6 thoughts on “Debating other atheists

  1. Why demonize yourself? Some of my best friends are atheists! I go bowling with non-believers! (very low-average people)

  2. From Mr Amis to Mr Hitchens:

    My dear Hitch: there has been much wild talk, among the believers, about your impending embrace of the sacred and the supernatural. This is of course insane. But I still hope to convert you, by sheer force of zealotry, to my own persuasion: agnosticism. In your seminal book, God Is Not Great, you put very little distance between the agnostic and the atheist; and what divides you and me (to quote Nabokov yet again) is a rut that any frog could straddle. “The measure of an education,” you write elsewhere, “is that you acquire some idea of the extent of your ignorance.” And that’s all that “agnosticism” really means: it is an acknowledgment of ignorance. Such a fractional shift (and I know you won’t make it) would seem to me consonant with your character – with your acceptance of inconsistencies and contradictions, with your intellectual romanticism, and with your love of life, which I have come to regard as superior to my own.

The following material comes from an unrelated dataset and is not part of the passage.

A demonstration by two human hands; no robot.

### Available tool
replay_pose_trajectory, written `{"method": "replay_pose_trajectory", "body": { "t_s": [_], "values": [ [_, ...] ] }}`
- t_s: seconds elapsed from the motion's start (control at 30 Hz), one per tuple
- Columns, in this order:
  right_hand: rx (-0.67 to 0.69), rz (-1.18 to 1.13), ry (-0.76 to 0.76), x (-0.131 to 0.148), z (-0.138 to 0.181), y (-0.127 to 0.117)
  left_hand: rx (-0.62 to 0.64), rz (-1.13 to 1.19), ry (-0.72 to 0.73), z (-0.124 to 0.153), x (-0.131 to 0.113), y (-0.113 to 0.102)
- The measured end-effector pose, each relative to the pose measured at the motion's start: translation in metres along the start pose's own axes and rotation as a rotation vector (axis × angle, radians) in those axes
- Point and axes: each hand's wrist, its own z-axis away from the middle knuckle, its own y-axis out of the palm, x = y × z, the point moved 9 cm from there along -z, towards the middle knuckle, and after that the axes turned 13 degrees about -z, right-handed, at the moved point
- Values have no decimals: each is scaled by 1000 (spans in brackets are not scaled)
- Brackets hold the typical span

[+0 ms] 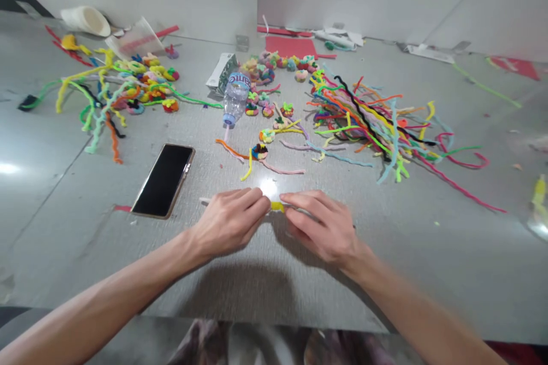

    The atheistic position merits an adjective that no one would dream of applying to you: it is lenten. And agnosticism, I respectfully suggest, is a slightly more logical and decorous response to our situation – to the indecipherable grandeur of what is now being (hesitantly) called the multiverse. The science of cosmology is an awesome construct, while remaining embarrassingly incomplete and approximate; and over the last 30 years it has garnered little but a series of humiliations. So when I hear a man declare himself to be an atheist, I sometimes think of the enterprising termite who, while continuing to go about his tasks, declares himself to be an individualist. It cannot be altogether frivolous or wishful to talk of a “higher intelligence” – because the cosmos is itself a higher intelligence, in the simple sense that we do not and cannot understand it.

    Anyway, we do know what is going to happen to you, and to everyone else who will ever live on this planet. Your corporeal existence, O Hitch, derives from the elements released by supernovae, by exploding stars. Stellar fire was your womb, and stellar fire will be your grave: a just course for one who has always blazed so very brightly. The parent star, that steady-state H-bomb we call the sun, will eventually turn from yellow dwarf to red giant, and will swell out to consume what is left of us, about six billion years from now.

    1. Charming find, Alex. Don’t think that I haven’t thought about it, either. But “agnosticism” just seems halfway too far to the nuthouse. What Amis calls “higher intelligence” is just another name for our ignorance. There’s no reason to think of it as anything like what religious people call “God.” Of course, no atheist claims to know there’s no God. We admit the possibility that there might be, and await further proof. In the meantime, though, it seems a pretty good supposition that there ain’t no such thing except in the Spinozan sense. And they used to call him an atheist.